What is the HACCP Concept - and How Do You Implement It?

In gastronomy and food processing one thing is always of the utmost importance: hygiene. Food contamination and bacterial proliferation are disastrous and can cause image damage and fines. In severe cases, prison sentences have even been imposed and businesses have been closed.

Of course, every restaurant owner and canteen operator wants to prevent this. The HACCP concept can be useful in doing so - however, it is not only helpful, but actually mandatory. HACCP stands for Hazard Analysis and Critical Control Points, and that’s exactly what it is all about.

Unlike traditional approaches, the HACCP concept does not seek to completely avoid hazards but to identify them and find solutions. Or simply said, the dangers can not be completely eliminated, so we have to act in a way that allows us to contain them.




The seven HACCP principles

The complete concept of HACCP is based on seven principles. These are:

  1. All processing methods and product components must be known

  2. All hazards and risks must be identified so that it is clear what you need solutions for

  3. Critical control points (i.e. high-risk process sections) must be identified and determined (there are various forms that can help with this)

  4. These control points should be treated appropriately to minimize the risk (for example, they should be cleaned and disinfected regularly)

  5. A procedure for monitoring must be introduced (this can be done with the help of control sheets, instructions, etc.)

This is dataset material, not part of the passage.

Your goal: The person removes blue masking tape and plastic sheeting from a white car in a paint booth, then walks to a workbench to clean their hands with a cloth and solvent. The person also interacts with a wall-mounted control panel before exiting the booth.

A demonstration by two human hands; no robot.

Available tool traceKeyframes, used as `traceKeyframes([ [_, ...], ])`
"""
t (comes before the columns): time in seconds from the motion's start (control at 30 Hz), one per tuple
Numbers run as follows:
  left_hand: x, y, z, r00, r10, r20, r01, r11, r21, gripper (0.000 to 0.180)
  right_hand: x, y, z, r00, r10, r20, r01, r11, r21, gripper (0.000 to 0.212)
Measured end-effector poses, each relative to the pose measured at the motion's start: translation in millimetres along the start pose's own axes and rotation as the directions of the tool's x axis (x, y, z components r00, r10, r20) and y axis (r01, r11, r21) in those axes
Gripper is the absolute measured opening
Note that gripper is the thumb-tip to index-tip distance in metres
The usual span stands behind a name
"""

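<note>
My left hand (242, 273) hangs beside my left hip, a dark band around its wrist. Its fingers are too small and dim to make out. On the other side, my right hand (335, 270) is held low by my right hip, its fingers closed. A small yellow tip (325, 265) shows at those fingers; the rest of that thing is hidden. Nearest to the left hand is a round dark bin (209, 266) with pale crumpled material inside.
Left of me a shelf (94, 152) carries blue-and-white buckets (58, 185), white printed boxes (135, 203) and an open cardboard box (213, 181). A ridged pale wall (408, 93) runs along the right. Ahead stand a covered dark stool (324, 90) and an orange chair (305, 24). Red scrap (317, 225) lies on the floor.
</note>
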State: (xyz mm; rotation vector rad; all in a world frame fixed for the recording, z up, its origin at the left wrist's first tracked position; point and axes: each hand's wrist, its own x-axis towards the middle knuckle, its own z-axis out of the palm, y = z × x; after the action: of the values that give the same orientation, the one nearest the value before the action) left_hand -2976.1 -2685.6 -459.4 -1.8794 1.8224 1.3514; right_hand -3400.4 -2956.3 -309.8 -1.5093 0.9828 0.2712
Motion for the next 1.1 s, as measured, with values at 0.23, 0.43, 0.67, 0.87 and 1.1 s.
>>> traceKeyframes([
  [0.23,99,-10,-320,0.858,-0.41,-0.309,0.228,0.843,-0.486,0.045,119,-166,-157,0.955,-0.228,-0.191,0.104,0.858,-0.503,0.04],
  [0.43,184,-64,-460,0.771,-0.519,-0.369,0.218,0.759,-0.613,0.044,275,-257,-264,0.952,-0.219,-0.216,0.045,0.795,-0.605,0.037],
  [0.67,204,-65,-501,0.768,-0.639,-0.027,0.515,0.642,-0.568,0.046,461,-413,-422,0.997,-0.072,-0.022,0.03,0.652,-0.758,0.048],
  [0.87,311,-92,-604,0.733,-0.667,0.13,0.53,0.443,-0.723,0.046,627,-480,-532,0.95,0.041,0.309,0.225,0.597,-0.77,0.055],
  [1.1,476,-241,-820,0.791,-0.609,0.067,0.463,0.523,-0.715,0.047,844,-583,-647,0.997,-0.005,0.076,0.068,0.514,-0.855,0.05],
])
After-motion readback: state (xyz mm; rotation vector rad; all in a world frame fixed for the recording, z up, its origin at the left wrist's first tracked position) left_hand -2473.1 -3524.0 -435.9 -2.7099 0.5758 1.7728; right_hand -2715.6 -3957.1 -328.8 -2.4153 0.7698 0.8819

  6. In the case of errors, it must be clear how to act and who is responsible for doing so

  7. The effectiveness of the system must be checked


Simplified, the process should be based on the following question: What do we do? - What can go wrong? - When is it going wrong? - What can we do to prevent it? - How do we ensure the implementation of hygiene measures? - How do we fix errors? - How do we check the effectiveness of our HACCP system?


washing hands


Separation of areas

Basically, a distinction is made in food processing between "impure" and "pure" areas. The impure ones include the delivery and preparation of goods, rinsing and cleaning areas, work surfaces for defrosting and disjointing food and waste disposal.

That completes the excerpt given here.